• **WHAT YOU WILL DO**
The required output is the exact run of lines from the one bearing "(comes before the" through the final line of the listing below, with the pictures removed.

• **RECORDED DATA**
· · · · ·

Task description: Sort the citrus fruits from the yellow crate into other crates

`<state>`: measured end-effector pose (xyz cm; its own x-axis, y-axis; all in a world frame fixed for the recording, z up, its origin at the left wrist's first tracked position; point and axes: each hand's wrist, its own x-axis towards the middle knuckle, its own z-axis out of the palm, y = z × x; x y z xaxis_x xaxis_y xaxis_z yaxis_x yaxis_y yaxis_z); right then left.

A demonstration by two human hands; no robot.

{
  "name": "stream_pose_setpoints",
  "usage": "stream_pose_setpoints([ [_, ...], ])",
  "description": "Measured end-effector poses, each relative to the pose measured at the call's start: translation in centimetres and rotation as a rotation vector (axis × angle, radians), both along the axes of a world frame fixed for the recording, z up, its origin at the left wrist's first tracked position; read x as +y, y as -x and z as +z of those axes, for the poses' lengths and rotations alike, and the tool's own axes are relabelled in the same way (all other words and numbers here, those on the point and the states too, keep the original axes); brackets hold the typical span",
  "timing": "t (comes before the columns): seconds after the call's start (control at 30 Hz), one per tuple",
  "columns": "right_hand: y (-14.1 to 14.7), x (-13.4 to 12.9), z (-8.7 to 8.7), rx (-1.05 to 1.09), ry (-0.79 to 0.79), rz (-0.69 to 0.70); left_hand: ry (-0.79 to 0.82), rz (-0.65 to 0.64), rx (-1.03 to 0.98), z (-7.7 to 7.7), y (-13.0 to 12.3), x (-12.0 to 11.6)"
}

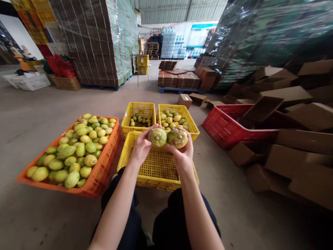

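Observation:
My left hand (142, 146) is closed round a green-yellow lemon (157, 137), stem end facing me. Beside it, my right hand (183, 151) grips a second lemon (177, 139), yellow-green with brownish marks. The two fruits are side by side, above a yellow crate (158, 168) whose visible slotted bottom is bare. Behind are two more yellow crates: the left one (125, 121) holds several small green lemons (140, 119), the right one (194, 125) yellow and green ones (173, 119). At the left, an orange crate (106, 166) is heaped with lemons (78, 149).
On the right stand a red crate (223, 126) and a pile of cardboard boxes (299, 152). Flattened cartons (179, 79) lie on a blue pallet further back. Tall wrapped stacks (91, 41) rise at both sides. My knees flank the near yellow crate.

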<state>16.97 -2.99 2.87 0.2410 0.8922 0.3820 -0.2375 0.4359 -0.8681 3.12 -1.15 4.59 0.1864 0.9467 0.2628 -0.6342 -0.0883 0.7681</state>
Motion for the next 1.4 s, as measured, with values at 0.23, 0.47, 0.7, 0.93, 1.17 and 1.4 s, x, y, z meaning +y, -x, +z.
stream_pose_setpoints([
  [0.23,0.0,0.1,-0.1,-0.015,0.017,-0.011,-0.006,-0.005,0.02,0.0,0.1,-0.1],
  [0.47,0.0,0.5,-0.4,0.032,0.029,0.014,0.034,0.0,0.002,-0.1,0.2,0.1],
  [0.7,-0.3,0.6,0.5,0.163,0.387,0.249,0.306,0.056,0.114,-0.7,0.6,0.8],
  [0.93,0.0,0.8,0.7,0.151,0.738,0.308,0.529,-0.027,0.311,-2.2,0.6,2.0],
  [1.17,0.1,1.2,0.6,0.268,0.777,0.358,0.636,-0.004,0.214,-0.9,0.3,1.4],
  [1.4,0.7,1.1,0.9,0.515,0.631,0.299,0.585,0.102,-0.255,0.2,-0.4,0.9],
])
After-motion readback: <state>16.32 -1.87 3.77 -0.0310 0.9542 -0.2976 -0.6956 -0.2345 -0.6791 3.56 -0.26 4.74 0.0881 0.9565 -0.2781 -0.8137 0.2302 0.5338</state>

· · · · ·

• **RESPONSE TO THIS TASK**
  "timing": "t (comes before the columns): seconds after the call's start (control at 30 Hz), one per tuple",
  "columns": "right_hand: y (-14.1 to 14.7), x (-13.4 to 12.9), z (-8.7 to 8.7), rx (-1.05 to 1.09), ry (-0.79 to 0.79), rz (-0.69 to 0.70); left_hand: ry (-0.79 to 0.82), rz (-0.65 to 0.64), rx (-1.03 to 0.98), z (-7.7 to 7.7), y (-13.0 to 12.3), x (-12.0 to 11.6)"
}


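Observation:
My left hand (142, 146) is closed round a green-yellow lemon (157, 137), stem end facing me. Beside it, my right hand (183, 151) grips a second lemon (177, 139), yellow-green with brownish marks. The two fruits are side by side, above a yellow crate (158, 168) whose visible slotted bottom is bare. Behind are two more yellow crates: the left one (125, 121) holds several small green lemons (140, 119), the right one (194, 125) yellow and green ones (173, 119). At the left, an orange crate (106, 166) is heaped with lemons (78, 149).
On the right stand a red crate (223, 126) and a pile of cardboard boxes (299, 152). Flattened cartons (179, 79) lie on a blue pallet further back. Tall wrapped stacks (91, 41) rise at both sides. My knees flank the near yellow crate.
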
<state>16.97 -2.99 2.87 0.2410 0.8922 0.3820 -0.2375 0.4359 -0.8681 3.12 -1.15 4.59 0.1864 0.9467 0.2628 -0.6342 -0.0883 0.7681</state>
Motion for the next 1.4 s, as measured, with values at 0.23, 0.47, 0.7, 0.93, 1.17 and 1.4 s, x, y, z meaning +y, -x, +z.
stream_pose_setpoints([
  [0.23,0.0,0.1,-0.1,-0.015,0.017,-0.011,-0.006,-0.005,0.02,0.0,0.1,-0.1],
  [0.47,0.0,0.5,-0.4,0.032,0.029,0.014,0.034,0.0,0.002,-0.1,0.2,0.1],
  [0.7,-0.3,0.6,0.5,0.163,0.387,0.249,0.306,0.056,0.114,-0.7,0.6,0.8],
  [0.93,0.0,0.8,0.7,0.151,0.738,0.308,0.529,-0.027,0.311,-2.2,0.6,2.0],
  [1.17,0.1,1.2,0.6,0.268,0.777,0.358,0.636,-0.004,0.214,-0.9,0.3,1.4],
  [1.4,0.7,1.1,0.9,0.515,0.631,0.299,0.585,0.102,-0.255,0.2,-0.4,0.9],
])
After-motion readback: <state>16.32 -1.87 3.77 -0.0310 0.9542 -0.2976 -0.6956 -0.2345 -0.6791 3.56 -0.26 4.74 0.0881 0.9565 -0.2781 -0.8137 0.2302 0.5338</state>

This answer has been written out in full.